俺が突っ走って、傷を負うのは俺ではなく彼女。

戻れない場所で、泣くのは俺ではなく彼女なのだ。

 

親友はこんな俺を『馬鹿だ』と嘲るだろう。

俺も自分のことを『馬鹿だ』と思う。

 

だが、それでも。

何処までも馬鹿で愚鈍な程に,彼女を大事に思っているのだ、と。

それだけは、はっきりと言える。

 

そしてその愚鈍な程の想いが。

結局、俺から答えを奪うのだ。

 

再び、染み付いた諦観が湧きあがる。

何処までも彼女を大事に思っていながらも。

思っているからこそ彼女を自分の側に置いておいてはいけないというジレンマ。

 

そして俺は、自分が犯した罪の深さを身体が切り刻まれる程の痛みを伴って自覚する。

 

 

§§§§§§§§§§§§§§

 

 

 

「ただいま。

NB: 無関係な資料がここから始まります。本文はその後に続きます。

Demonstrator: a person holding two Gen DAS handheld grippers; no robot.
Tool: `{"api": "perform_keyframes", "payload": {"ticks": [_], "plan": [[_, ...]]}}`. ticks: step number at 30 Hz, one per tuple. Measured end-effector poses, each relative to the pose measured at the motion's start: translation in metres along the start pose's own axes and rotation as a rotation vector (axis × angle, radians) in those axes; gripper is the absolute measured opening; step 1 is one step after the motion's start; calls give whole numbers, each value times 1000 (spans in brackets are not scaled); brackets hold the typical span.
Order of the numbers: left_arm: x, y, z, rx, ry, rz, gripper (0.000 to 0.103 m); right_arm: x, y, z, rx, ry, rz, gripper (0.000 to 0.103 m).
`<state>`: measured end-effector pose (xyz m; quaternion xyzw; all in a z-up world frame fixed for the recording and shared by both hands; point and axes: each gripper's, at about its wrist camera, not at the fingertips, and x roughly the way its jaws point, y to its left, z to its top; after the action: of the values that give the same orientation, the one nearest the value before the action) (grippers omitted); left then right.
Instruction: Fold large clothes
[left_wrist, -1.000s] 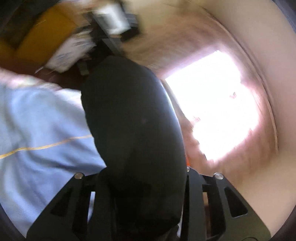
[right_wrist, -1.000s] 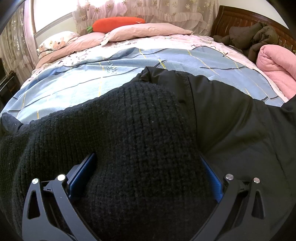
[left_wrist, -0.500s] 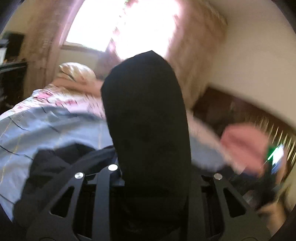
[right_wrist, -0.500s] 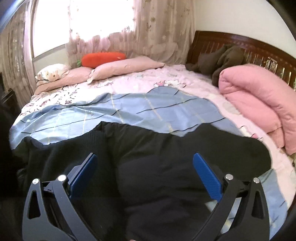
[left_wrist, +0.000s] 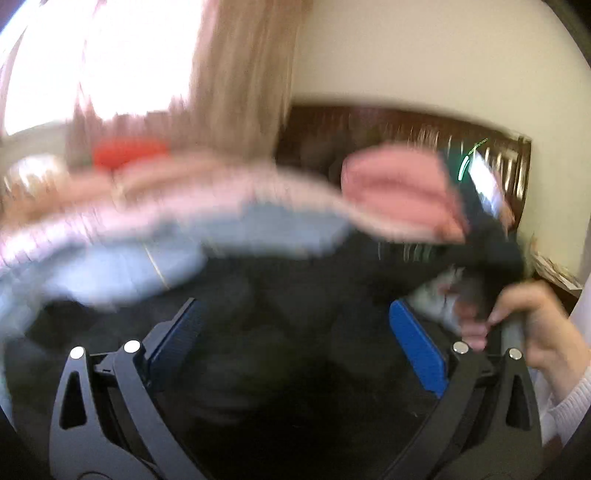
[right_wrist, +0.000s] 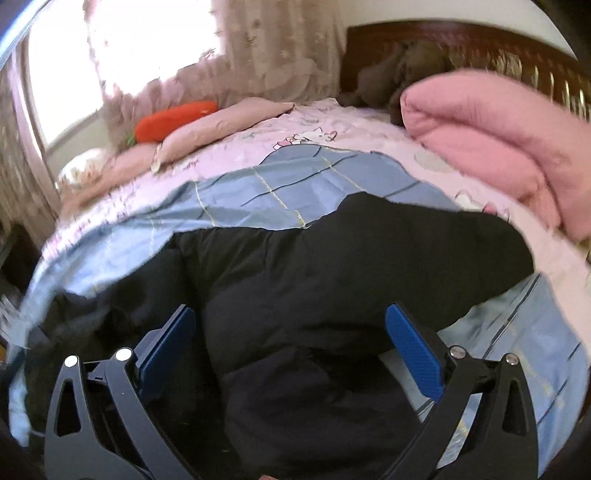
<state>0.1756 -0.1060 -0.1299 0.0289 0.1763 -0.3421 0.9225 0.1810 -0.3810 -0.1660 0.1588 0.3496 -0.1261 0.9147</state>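
Note:
A large black jacket (right_wrist: 314, 280) lies spread on the blue checked bed sheet (right_wrist: 295, 184). It also fills the lower middle of the blurred left wrist view (left_wrist: 295, 332). My right gripper (right_wrist: 290, 339) is open just above the jacket, blue pads wide apart, holding nothing. My left gripper (left_wrist: 295, 332) is open over the jacket too, with nothing between its blue pads. At the right of the left wrist view a hand (left_wrist: 535, 317) holds the other gripper's handle.
A folded pink quilt (right_wrist: 498, 136) lies at the right of the bed. Pink pillows (right_wrist: 221, 125) and a red carrot cushion (right_wrist: 173, 118) lie at the far side. A dark wooden headboard (right_wrist: 480, 48) and dark clothes (right_wrist: 402, 70) stand behind. A curtained window (right_wrist: 129, 55) is far left.
The left gripper let go of the black sleeve it held and opened, swinging toward the bed. The right gripper stayed open and lifted back from the jacket.

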Motion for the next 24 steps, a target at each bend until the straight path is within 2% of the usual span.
{"api": "perform_keyframes", "payload": {"ticks": [1, 2, 4, 5, 7, 8, 9, 10, 12, 15, 16, 17, 18, 21, 22, 24], "plan": [[-17, 6, 2, -4, -50, 29, 101, 0, 0, 0, 8, 2, 3, 102], [-36, 28, 10, -35, -99, 95, 101, 1, 2, -1, 2, 4, -5, 102], [-55, 69, 16, -104, -112, 261, 101, 3, 10, -2, -18, 1, -16, 102], [-61, 101, 15, -165, -85, 413, 101, 4, 15, -4, -33, 0, -13, 102], [-63, 153, 3, -282, -13, 629, 101, 7, 37, -10, -82, 8, 12, 102], [-64, 185, -13, -371, 46, 738, 101, 8, 48, -13, -104, 13, 24, 102], [-65, 206, -27, -434, 79, 781, 101, 9, 56, -17, -117, 17, 41, 102], [-70, 222, -43, -497, 104, 794, 101, 9, 67, -21, -126, 24, 74, 102], [-69, 255, -86, -633, 144, 767, 101, 6, 87, -28, -129, 33, 152, 102], [-60, 280, -147, -806, 229, 739, 101, -2, 125, -41, -147, 32, 262, 102], [-59, 282, -165, -851, 237, 706, 101, -6, 142, -45, -160, 30, 306, 102], [-61, 284, -178, -908, 209, 668, 101, -10, 165, -52, -179, 20, 375, 102], [-67, 283, -180, -914, 175, 666, 101, -13, 181, -55, -195, 16, 405, 102], [-62, 281, -179, -892, 187, 692, 101, -30, 246, -74, -340, -70, 323, 102], [-60, 277, -178, -885, 188, 699, 101, -40, 264, -82, -392, -125, 273, 102], [-57, 276, -176, -879, 188, 703, 101, -61, 283, -95, -413, -243, 238, 102]]}}
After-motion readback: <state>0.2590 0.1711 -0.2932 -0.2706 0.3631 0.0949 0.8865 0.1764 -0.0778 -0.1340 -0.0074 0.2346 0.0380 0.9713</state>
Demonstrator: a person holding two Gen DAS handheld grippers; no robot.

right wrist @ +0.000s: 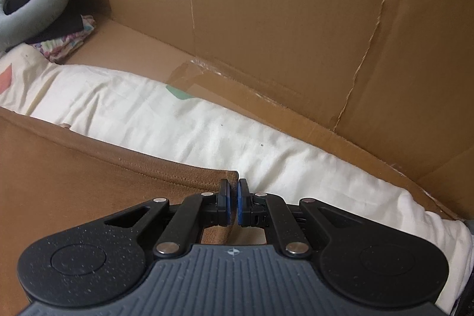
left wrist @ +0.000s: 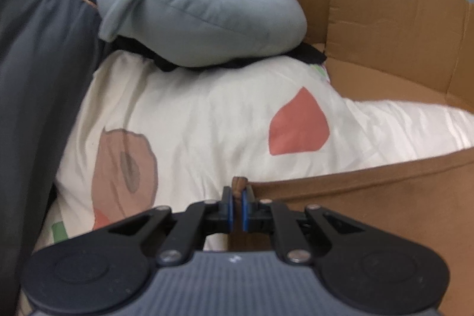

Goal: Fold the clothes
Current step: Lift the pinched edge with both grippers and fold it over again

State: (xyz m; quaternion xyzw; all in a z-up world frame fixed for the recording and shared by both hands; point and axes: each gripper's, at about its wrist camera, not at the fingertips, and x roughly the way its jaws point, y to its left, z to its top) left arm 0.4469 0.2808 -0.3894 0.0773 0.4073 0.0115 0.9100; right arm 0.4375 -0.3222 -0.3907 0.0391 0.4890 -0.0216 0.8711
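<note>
brown garment [left wrist: 370, 197] pinched in both hand-held grippers.

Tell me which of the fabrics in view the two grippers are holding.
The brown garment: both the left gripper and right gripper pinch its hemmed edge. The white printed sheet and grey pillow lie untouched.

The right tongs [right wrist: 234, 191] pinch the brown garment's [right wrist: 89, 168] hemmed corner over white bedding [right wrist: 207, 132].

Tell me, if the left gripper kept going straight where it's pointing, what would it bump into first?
Probably the white patterned bedding just beyond its fingertips. The left gripper is shut on a corner of the brown garment and angled downward; depth is hard to judge.
</note>
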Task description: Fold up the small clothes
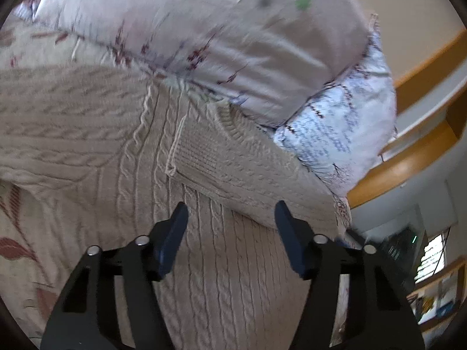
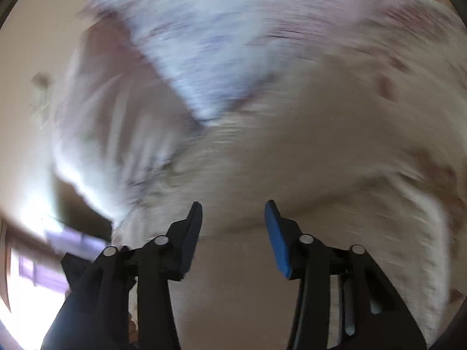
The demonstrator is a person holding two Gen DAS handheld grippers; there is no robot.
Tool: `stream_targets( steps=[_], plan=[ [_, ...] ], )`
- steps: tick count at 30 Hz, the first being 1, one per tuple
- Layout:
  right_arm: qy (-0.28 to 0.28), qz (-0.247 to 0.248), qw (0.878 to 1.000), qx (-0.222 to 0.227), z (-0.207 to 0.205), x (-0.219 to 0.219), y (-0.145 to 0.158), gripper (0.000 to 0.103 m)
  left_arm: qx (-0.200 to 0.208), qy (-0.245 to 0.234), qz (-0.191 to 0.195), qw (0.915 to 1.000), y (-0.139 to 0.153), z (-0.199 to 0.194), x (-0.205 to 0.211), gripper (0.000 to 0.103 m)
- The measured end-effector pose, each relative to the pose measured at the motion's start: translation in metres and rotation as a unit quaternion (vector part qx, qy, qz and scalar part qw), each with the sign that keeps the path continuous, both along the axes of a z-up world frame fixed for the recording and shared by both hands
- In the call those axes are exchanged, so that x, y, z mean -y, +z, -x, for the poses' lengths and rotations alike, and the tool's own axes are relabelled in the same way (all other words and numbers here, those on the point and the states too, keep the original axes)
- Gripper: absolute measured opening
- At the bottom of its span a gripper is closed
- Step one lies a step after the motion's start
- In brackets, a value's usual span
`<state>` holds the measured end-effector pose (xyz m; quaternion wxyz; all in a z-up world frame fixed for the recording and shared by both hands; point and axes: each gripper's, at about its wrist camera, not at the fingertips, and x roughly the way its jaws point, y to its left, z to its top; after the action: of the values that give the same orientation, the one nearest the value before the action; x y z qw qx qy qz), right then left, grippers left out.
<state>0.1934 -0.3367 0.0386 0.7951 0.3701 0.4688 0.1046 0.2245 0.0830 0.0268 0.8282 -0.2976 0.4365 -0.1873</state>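
Note:
A beige cable-knit sweater (image 1: 122, 134) lies spread on a bed, with one part (image 1: 233, 169) folded over across its body. My left gripper (image 1: 230, 213) is open and empty just above the knit, its fingers on either side of the folded part's edge. My right gripper (image 2: 233, 213) is open and empty above pale beige cloth (image 2: 292, 160); that view is heavily motion-blurred, so I cannot tell if the cloth is the sweater.
A floral pillow (image 1: 219, 38) and a white patterned quilt (image 1: 335, 125) lie behind the sweater. A leaf-print bedsheet (image 1: 20, 248) shows at the left. A wooden bed frame (image 1: 408, 157) runs along the right, with shelves (image 1: 437, 291) beyond.

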Motion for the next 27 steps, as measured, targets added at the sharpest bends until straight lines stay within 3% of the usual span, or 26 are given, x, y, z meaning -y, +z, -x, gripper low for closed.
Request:
stream_targets(
  steps=[4, 8, 10, 11, 17, 20, 21, 22, 24, 27],
  plan=[
    [-0.063, -0.026, 0.997, -0.045, 0.012, 0.043, -0.032, 0.037, -0.032, 0.032, 0.007, 0.999, -0.013, -0.012, 0.003, 0.048],
    [-0.106, -0.036, 0.993, -0.023, 0.012, 0.058, -0.034, 0.036, -0.049, 0.06, 0.009, 0.9969, -0.025, -0.023, 0.001, 0.035],
    [-0.125, -0.019, 0.992, 0.0, 0.011, 0.063, -0.032, 0.01, -0.048, 0.068, 0.007, 0.9965, -0.029, -0.028, 0.0, 0.02],
    [-0.133, -0.015, 0.991, 0.012, 0.014, 0.069, -0.032, 0.01, -0.048, 0.068, 0.007, 0.9965, -0.03, -0.03, 0.0, 0.009],
    [-0.162, 0.002, 0.987, 0.004, 0.022, 0.075, -0.04, 0.008, -0.045, 0.066, 0.008, 0.9968, -0.034, -0.029, 0.0, 0.007],
    [-0.15, 0.027, 0.988, 0.001, 0.025, 0.071, -0.031, 0.017, -0.044, 0.054, 0.007, 0.9975, -0.03, -0.023, -0.003, 0.009],
    [-0.146, 0.027, 0.989, 0.0, 0.026, 0.069, -0.028, 0.03, -0.038, 0.052, 0.003, 0.9979, -0.025, -0.015, -0.008, 0.017],
    [-0.143, 0.024, 0.989, 0.003, 0.029, 0.069, -0.025, 0.042, -0.03, 0.049, 0.004, 0.9983, -0.02, -0.008, -0.016, 0.035],
    [-0.135, 0.027, 0.99, 0.011, 0.034, 0.066, -0.017, 0.056, -0.014, 0.056, 0.007, 0.9983, -0.01, 0.007, -0.038, 0.059],
    [-0.113, 0.043, 0.992, 0.029, 0.041, 0.058, -0.002, 0.058, 0.005, 0.102, 0.012, 0.9947, 0.003, 0.033, -0.095, 0.062]
  ],
)
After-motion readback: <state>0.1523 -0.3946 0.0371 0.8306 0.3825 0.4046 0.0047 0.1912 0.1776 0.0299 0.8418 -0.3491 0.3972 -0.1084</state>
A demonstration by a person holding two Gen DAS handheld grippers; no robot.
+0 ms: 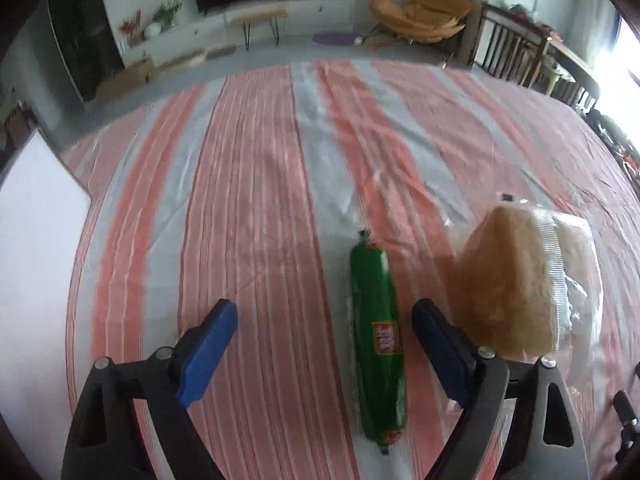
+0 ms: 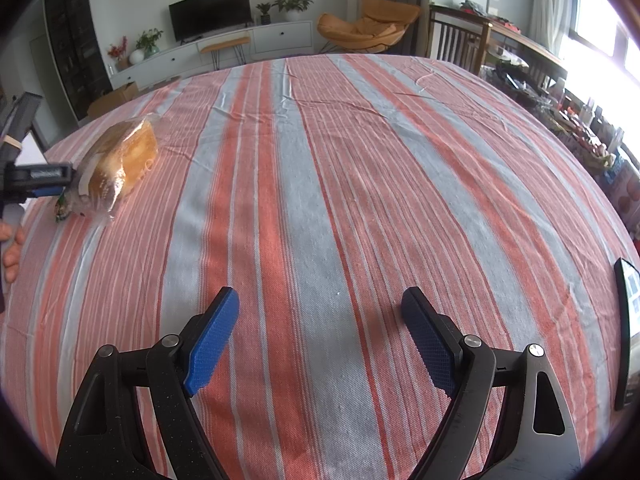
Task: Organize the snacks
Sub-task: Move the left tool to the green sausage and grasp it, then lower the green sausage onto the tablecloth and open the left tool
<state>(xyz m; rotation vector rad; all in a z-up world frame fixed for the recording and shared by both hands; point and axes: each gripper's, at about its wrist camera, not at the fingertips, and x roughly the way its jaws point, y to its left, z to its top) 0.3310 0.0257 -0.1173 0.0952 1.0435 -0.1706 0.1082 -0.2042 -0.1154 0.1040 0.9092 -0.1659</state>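
On the red-and-grey striped tablecloth (image 1: 248,184), a long green plastic-wrapped sausage snack (image 1: 378,344) lies lengthwise between the blue-padded fingers of the left gripper (image 1: 326,320), nearer the right pad, neither pad touching it. Just right sits a clear-bagged loaf of brown bread (image 1: 516,284). Further right, the right gripper (image 2: 320,308) hangs spread wide over bare cloth, holding nothing.

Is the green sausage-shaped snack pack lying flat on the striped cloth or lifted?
Lying flat: the green sausage-shaped snack pack rests lengthwise on the striped cloth, between the left gripper's open blue pads, untouched.
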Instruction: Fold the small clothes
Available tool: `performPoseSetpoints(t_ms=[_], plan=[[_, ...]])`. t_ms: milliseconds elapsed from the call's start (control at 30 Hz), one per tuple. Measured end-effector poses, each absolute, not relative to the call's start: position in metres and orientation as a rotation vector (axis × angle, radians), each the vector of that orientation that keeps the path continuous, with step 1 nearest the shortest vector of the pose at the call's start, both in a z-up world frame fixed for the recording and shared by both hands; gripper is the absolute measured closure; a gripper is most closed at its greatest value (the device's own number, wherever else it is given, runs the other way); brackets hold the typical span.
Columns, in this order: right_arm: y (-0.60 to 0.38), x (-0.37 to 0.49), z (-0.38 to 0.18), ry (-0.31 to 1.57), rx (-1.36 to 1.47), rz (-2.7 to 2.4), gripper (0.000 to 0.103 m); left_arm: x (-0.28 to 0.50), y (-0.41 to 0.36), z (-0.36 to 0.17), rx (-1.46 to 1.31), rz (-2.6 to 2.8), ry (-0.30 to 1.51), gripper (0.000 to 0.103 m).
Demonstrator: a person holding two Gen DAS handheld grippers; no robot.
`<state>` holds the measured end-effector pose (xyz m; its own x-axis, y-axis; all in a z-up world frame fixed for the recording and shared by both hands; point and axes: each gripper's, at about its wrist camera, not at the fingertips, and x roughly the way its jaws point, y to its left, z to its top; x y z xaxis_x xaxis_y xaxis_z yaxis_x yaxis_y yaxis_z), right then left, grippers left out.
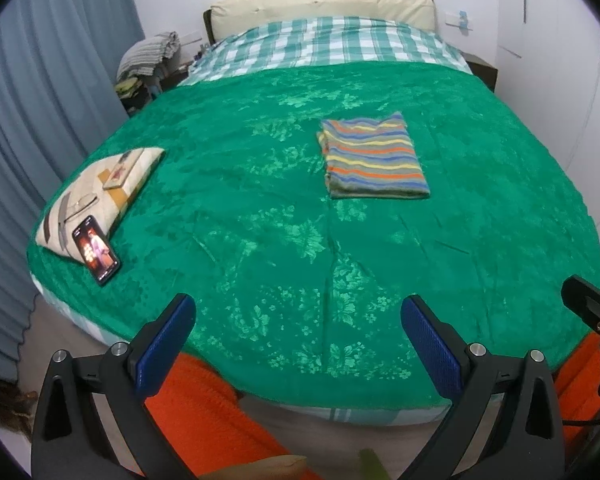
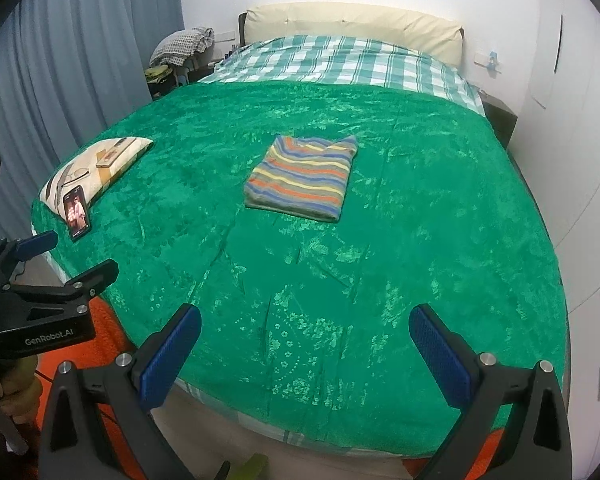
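The bed (image 1: 520, 208), spread with a green floral blanket (image 1: 260, 208), carries a striped garment (image 1: 374, 156) already folded into a neat rectangle near its middle, slightly right, with a patterned pillow (image 1: 100, 192) and a lit phone (image 1: 96, 250) at the near-left edge. The left gripper (image 1: 298, 340) and right gripper (image 2: 305, 350) hover at the near edge, well apart from the garment, jaws spread wide and holding nothing. Any further pinch risks catching only the top layer and pulling the fold open, or snagging the plush blanket beneath.
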<state>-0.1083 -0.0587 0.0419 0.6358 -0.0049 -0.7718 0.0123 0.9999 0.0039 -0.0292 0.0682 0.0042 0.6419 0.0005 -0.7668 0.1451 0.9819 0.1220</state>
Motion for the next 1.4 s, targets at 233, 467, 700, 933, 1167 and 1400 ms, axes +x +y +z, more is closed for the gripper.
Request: performPoseSetpoints(t_ms=[233, 467, 700, 933, 1167, 1400], plan=[[-0.058, -0.11, 0.043, 0.89, -0.002, -0.012, 0.0, -0.029, 0.068, 0.005, 0.182, -0.085, 0.887, 0.0], [-0.057, -0.109, 0.052, 0.888, 0.017, 0.024, 0.0, -0.031, 0.067, 0.014, 0.178, -0.096, 0.885, 0.0], [-0.051, -0.107, 0.062, 0.877, -0.021, 0.024, 0.0, -0.029, 0.066, 0.018, 0.182, -0.086, 0.875, 0.0], [-0.047, -0.105, 0.071, 0.864, -0.075, -0.037, 0.0, -0.022, 0.066, 0.019, 0.168, -0.072, 0.87, 0.0], [-0.053, -0.103, 0.074, 0.865, -0.089, -0.097, 0.0, -0.02, 0.059, 0.019, 0.203, -0.054, 0.859, 0.0], [-0.06, -0.103, 0.07, 0.882, -0.072, -0.124, 0.0, -0.019, 0.056, 0.021, 0.208, -0.057, 0.854, 0.0]])
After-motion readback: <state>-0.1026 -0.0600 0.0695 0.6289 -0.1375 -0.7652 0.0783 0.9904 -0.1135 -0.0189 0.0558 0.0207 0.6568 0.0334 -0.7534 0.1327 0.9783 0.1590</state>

起きてたのか?」

 

マアムはほっとした顔を浮かべて、笑う。

 

「お帰り。喉が渇いて起きたらいないんだもん。心配しちゃった」

 

「悪い…兄ちゃんと呑んでた」

 

何も後ろめたいことなどないのに。
何処となく、ぎこちなくなってしまうのは。

向かい合うことを避けようとしている心根の弱さの所為だろう。

 

向き合えば答えは出る。

だがその答えに耐えられる自信は、まだ。ない。

 

 

「ヒュンケル、最近悩みでもあるの?」

 

自分のことは何処までも鈍いのに。人のことになるとどうしてこうも鋭いのだろう?
俺は気取られない程度に息を詰めて、そしてゆるゆると首を横に振る。

 

「そんなことはない」

 

俺の答えに満足はしていない顔をして。

それでも「…ならいい」と気丈に笑顔を浮かべる。

 

「じゃあ、もう寝るね。もしまた出て行くなら今度は書き置きでもして行ってよね」

 

そう言って、彼女はポン、と俺の胸を軽く一回叩く。

触れられた個所が熱く、そのまま抱きしめたい衝動に駆られるがそれを必死に抑え込んで。

 

「ああ、おやすみ」と。

何処までも白々しい言葉を吐かせた。

 

 

彼女が自分の部屋に引き揚げた後。

そこはいつものリビングの筈なのに、酷く寒く感じて。

机の上には彼女が飲んだ後、そのままになっているカップが置き去りになっていた。

 

触れると、すっかり冷めきってしまっている。
硬質的で、冷たいカップを流しに運び。

注ぐ水で一度顔を洗ってから。

 

俺は彼女に聞こえないように、溜息を落とした。